» Directions for this task: Your answer must be an exact copy of the data, without any pictures.
* * * * * * * * *
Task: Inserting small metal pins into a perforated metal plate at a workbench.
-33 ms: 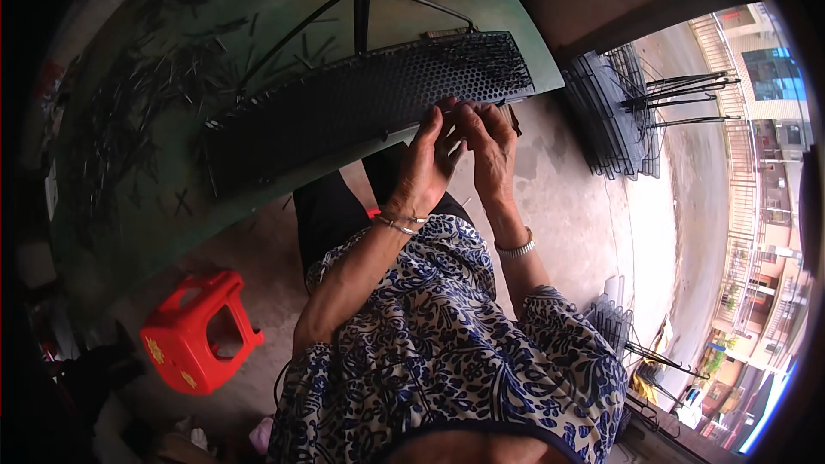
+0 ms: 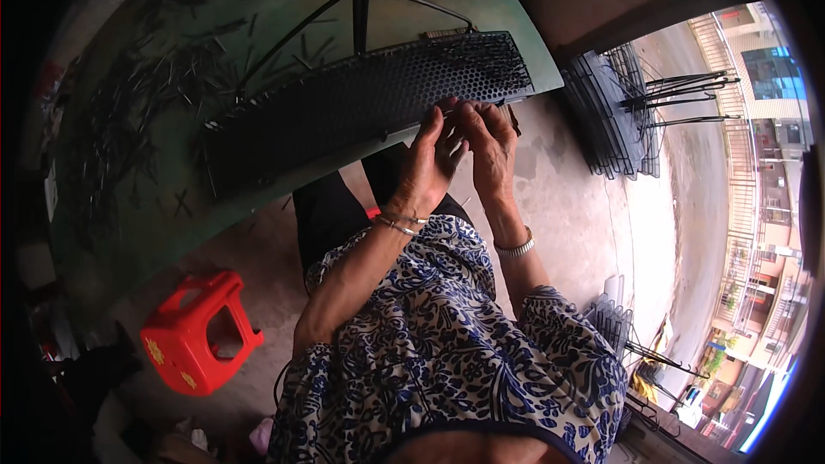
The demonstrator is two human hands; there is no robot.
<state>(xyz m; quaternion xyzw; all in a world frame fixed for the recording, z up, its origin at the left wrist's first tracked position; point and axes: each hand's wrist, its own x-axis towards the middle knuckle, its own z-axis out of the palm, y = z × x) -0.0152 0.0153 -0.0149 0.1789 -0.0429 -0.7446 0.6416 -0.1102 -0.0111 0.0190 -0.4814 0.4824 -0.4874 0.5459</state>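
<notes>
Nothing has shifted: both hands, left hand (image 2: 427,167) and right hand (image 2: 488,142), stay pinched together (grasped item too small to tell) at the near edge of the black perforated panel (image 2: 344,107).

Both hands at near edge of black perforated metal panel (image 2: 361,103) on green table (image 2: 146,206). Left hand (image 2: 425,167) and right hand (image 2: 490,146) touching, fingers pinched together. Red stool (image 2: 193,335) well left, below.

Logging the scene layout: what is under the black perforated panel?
The black perforated panel lies on a green table, overhanging its near edge. Both hands meet at that edge. What the fingers grip is hidden.
</notes>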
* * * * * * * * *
» Expected answer:
Task: Inserting small metal pins into a perforated metal plate at a workbench.
-33 ms: 
+0 ms: 
The demonstrator is two human hands; there is no robot.
<state>(xyz m; quaternion xyzw; all in a world frame fixed for the recording, z up, its origin at the left wrist's first tracked position; point and axes: each hand's wrist, its own x-axis towards the middle knuckle, its own z-axis out of the palm, y = z × x) -0.0152 0.0153 -0.0149 0.1789 -0.0429 -0.7446 0.6416 -0.1102 -0.0111 0.0190 -0.4814 0.4824 -0.4874 0.5459</state>
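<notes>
Nothing has shifted: both hands, left hand (image 2: 427,167) and right hand (image 2: 488,142), stay pinched together (grasped item too small to tell) at the near edge of the black perforated panel (image 2: 344,107).

Both hands at near edge of black perforated metal panel (image 2: 361,103) on green table (image 2: 146,206). Left hand (image 2: 425,167) and right hand (image 2: 490,146) touching, fingers pinched together. Red stool (image 2: 193,335) well left, below.

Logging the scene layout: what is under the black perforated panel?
The black perforated panel lies on a green table, overhanging its near edge. Both hands meet at that edge. What the fingers grip is hidden.
</notes>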

No more is needed for this exercise.